L'arbalète était une arme si redoutable par sa force et si dangereuse par la facilité de s'en servir, que le IIe concile du Latran, tenu en 1139, l'anathémisa.
« Les Français la regardaient comme l'arme des lâches et refusaient de s'en servir. Avec cette arme perfide, disaient-ils, un poltron peut tuer sans risque le plus
vaillant homme ».
"La Tsangra (arbalète en grec) est un arc barbare (étranger), absolument inconnu des Grecs (Byzantins). Il ne se tend pas (l'arc),[...] celui qui tend cet instrument de guerre, particulièrement puissant, doit se tenir pour ainsi dire à la renverse et appuyer fortement les deux pieds sur les demi-cercles de l'arc, tandis que des deux mains, il tire à soi la corde avec grand effort. En son milieu se trouve une rainure semi-cylindrique qui touche à la corde elle-même, elle est un peu près de la dimension d'un trait de grande longueur et va de la corde jusqu'au milieu de l'arc (arbalète) : c'est par là que sont lancés des traits de toute sorte. Aussi bien, les traits qu'on y place, sont-ils très courts, mais très gros et munis au bout d'une redoutable armature de fer. Du fait de la projection , rendue violente par la corde et par toute la force déployée, les traits ne rebondissent pas en arrière de l'endroit où ils sont venus frapper [...] mais traversent un bouclier , perforent une cuirasse de fer épais, et poursuivent leur vol de l'autre côté. C'est à ce point qu'est violente et irrésistible la force de tels traits. Ce trait a déjà transpercé une statue de bronze : venant à frapper le rempart d'une grande ville, ou bien il a disparu enfoncé dans l'épaisseur du mur. Telle est l'action de la tsangra, action réellement diabolique ; celui qui est atteint par l'un de ces coups est bien malheureux, car il meurt subitement sans même sentir le coup, tant il est violent.

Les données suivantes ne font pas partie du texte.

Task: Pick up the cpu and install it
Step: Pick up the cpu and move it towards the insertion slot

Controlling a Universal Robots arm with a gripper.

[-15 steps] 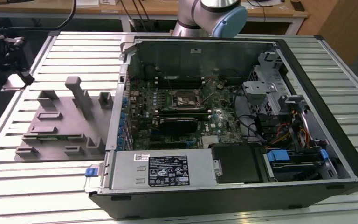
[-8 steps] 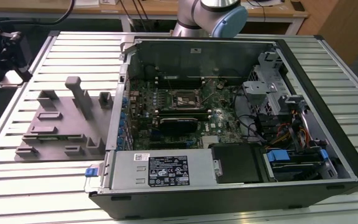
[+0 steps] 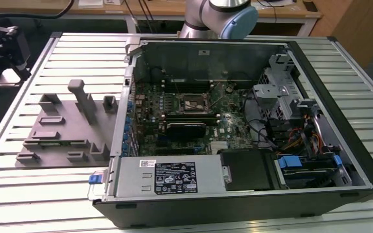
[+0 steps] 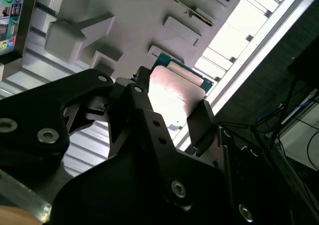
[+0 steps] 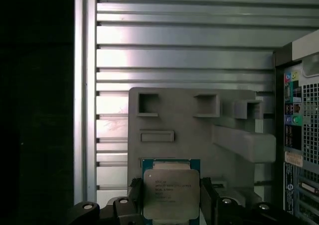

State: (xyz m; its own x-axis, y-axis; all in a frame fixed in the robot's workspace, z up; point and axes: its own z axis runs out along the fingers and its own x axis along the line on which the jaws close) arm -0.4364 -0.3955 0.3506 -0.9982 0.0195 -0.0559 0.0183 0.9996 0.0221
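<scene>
The cpu (image 5: pixel 171 191) is a flat square chip with a silver top and a green rim. It sits between my gripper's (image 5: pixel 171 197) two black fingers (image 5: pixel 134 195), which press on two opposite edges. In the second wrist view the cpu (image 4: pixel 175 88) shows its shiny top between the same fingers (image 4: pixel 202 123). It hangs above the grey holder block (image 5: pixel 199 130), well clear of it. In the exterior view the black socket frame (image 3: pixel 193 103) lies on the green board inside the open computer case (image 3: pixel 342 145).
The grey holder block (image 3: pixel 63 128) with posts and pockets lies on the slatted metal table (image 3: pixel 18 194), at the exterior view's left of the case. A grey box with a white label (image 3: pixel 167 177) fills the case's near corner. The arm's base (image 3: pixel 219 14) stands behind the case.
</scene>
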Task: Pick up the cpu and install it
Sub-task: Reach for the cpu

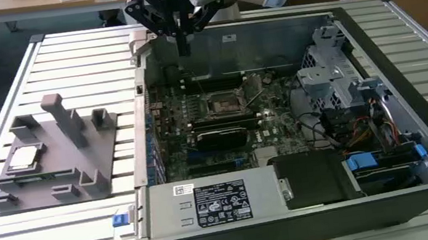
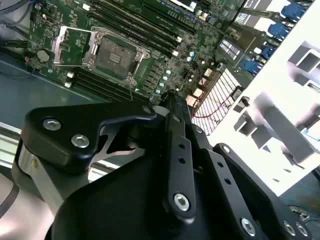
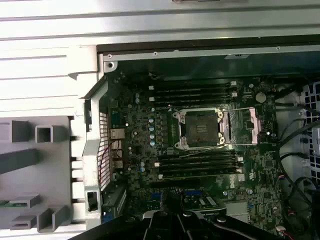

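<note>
The cpu, a small silvery square chip, lies flat in a recess of the grey plastic fixture at the exterior view's left, outside the computer case. My gripper hangs over the back edge of the open case, far from the cpu, its fingers pressed together and holding nothing. The empty black socket sits mid-motherboard, and in both wrist views it appears with its metal load plate swung open. In the second wrist view the gripper narrows to a point above the board, beside the socket.
The open case holds a drive cage, cables and a black power supply along the exterior view's right. Memory slots flank the socket. The fixture has tall upright posts. Everything rests on a slatted metal table.
</note>
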Available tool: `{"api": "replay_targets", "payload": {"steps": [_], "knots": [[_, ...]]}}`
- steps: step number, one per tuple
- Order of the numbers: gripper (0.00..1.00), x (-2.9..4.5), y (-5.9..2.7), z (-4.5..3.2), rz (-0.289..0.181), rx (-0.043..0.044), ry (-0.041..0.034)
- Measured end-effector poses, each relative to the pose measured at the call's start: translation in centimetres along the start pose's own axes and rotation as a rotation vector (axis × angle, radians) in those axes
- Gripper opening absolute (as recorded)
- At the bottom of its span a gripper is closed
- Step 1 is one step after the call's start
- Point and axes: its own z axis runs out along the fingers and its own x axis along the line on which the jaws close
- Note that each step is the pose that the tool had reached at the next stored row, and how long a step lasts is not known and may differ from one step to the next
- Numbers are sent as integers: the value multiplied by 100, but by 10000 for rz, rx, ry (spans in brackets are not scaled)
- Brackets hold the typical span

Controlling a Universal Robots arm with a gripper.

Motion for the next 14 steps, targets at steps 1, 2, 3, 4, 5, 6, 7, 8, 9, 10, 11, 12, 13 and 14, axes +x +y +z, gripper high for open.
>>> {"api": "replay_targets", "payload": {"steps": [1, 2, 3, 4, 5, 6, 7, 8, 9, 10, 11, 12, 13, 14], "knots": [[11, 0, 0, 0, 0, 0, 1], [11, 0, 0, 0, 0, 0, 1], [11, 0, 0, 0, 0, 0, 1], [11, 0, 0, 0, 0, 0, 1], [11, 0, 0, 0, 0, 0, 0], [11, 3, 0, 0, 0, 1, 0], [11, 5, 0, 0, 1, 1, 1], [11, 7, 0, 0, 0, 1, 1], [11, 9, -1, 1, 0, 0, 1], [11, 10, -1, 1, 0, 0, 1], [11, 18, -1, 3, 0, 0, 2], [11, 22, -2, 3, 0, 0, 2], [11, 22, -2, 3, 0, 0, 2], [11, 23, -2, 3, 0, 0, 2]]}}
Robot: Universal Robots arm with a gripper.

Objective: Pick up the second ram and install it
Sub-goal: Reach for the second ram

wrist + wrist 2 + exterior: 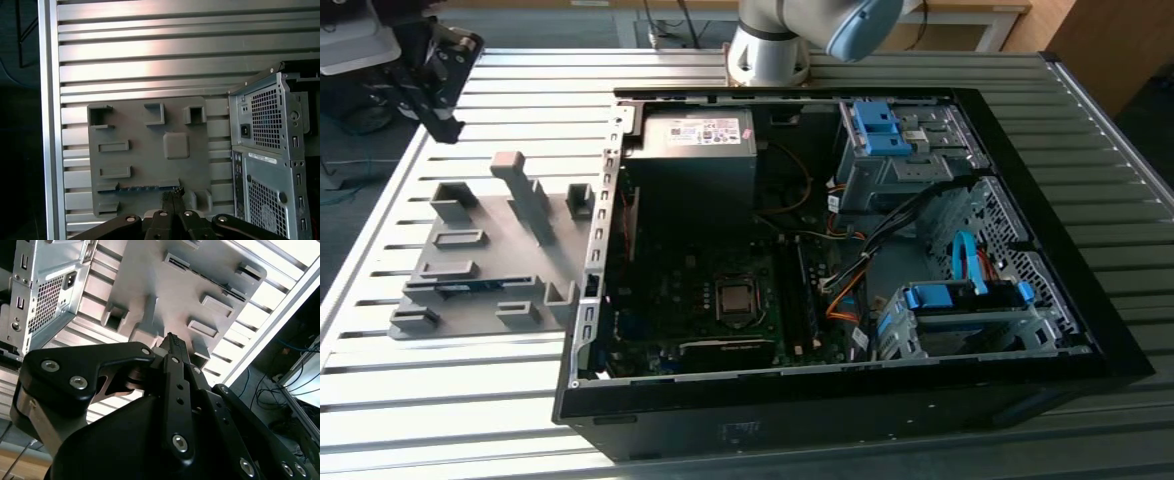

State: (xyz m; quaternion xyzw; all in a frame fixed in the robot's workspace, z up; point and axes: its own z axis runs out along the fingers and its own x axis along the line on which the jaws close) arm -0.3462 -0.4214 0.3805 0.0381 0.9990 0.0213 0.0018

Selon Thomas Louis et Tommy Ito, l'utilisation de l'arbalète à flèche est apparu au Japon au VIIe siècle, essentiellement utilisée pour l'infanterie. Au cours du XVIe siècle, elle aurait été l'arme exclusive de certaines unités d'archers. Elle fut utilisée sur les champs de bataille autant sous sa forme portative qu'en tant qu'arbalète de siège projetant des pierres (oyumi). Celle-ci disparut au début du XIIe siècle.